*What you should do*: Please copy each line of the listing below in which the word "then" appears.

*Given data*:
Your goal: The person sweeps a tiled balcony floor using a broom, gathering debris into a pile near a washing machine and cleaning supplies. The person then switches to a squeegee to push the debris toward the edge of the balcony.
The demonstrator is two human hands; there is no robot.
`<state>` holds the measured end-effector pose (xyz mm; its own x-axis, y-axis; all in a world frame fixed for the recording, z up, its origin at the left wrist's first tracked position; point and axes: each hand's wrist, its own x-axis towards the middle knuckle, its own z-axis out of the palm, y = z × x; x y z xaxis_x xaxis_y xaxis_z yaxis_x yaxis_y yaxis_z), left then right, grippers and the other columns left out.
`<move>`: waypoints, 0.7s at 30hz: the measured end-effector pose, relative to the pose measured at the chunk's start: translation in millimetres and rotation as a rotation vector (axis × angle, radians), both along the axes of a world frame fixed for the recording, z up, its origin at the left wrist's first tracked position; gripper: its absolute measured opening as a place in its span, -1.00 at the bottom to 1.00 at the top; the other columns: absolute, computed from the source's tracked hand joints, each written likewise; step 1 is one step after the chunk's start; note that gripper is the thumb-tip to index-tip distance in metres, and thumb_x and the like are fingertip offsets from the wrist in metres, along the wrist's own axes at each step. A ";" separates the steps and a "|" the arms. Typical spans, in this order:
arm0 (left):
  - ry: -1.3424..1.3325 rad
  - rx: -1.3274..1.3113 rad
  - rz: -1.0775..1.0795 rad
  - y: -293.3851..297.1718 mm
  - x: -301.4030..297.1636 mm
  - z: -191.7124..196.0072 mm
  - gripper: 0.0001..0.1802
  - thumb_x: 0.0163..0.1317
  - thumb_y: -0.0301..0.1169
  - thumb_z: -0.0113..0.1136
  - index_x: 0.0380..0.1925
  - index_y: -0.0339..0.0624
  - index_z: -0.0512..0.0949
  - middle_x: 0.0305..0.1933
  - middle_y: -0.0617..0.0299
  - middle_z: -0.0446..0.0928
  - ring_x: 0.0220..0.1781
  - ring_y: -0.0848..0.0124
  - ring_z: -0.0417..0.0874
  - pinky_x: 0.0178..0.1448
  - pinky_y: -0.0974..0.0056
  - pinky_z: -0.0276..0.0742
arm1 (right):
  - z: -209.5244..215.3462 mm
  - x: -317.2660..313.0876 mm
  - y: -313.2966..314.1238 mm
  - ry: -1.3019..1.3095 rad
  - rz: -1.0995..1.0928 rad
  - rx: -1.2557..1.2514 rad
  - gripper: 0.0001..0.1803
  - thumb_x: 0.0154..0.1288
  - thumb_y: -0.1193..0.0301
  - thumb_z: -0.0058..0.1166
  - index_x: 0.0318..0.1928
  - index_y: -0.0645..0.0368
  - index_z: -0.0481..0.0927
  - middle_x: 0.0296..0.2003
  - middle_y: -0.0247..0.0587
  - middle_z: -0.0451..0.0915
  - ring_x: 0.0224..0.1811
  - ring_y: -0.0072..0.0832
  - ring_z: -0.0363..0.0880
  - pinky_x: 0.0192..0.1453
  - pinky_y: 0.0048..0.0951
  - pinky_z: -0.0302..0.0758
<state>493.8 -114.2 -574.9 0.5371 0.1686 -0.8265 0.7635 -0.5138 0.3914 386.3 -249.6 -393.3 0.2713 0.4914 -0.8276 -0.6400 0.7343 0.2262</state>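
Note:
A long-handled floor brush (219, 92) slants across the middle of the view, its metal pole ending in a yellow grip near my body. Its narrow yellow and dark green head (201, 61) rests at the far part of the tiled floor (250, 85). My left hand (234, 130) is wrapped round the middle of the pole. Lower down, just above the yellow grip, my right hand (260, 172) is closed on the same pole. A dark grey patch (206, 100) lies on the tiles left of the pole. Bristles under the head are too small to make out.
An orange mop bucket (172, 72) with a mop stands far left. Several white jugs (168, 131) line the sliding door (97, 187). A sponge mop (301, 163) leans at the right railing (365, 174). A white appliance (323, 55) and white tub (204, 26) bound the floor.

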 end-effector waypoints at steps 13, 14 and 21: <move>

*Answer section*:
Your goal: The person sweeps a tiled balcony floor using a broom, gathering debris into a pile near a washing machine and cleaning supplies. The person then switches to a squeegee to push the debris toward the edge of the balcony.
`<state>` holds the measured end-effector pose (xyz mm; its own x-axis, y-axis; all in a world frame fixed for the recording, z up, its origin at the left wrist's first tracked position; point and axes: each hand's wrist, its own x-axis towards the middle knuckle, its own z-axis out of the palm, y = z × x; x y z xaxis_x xaxis_y xaxis_z yaxis_x yaxis_y yaxis_z), left then right, grippers and the other columns left out.

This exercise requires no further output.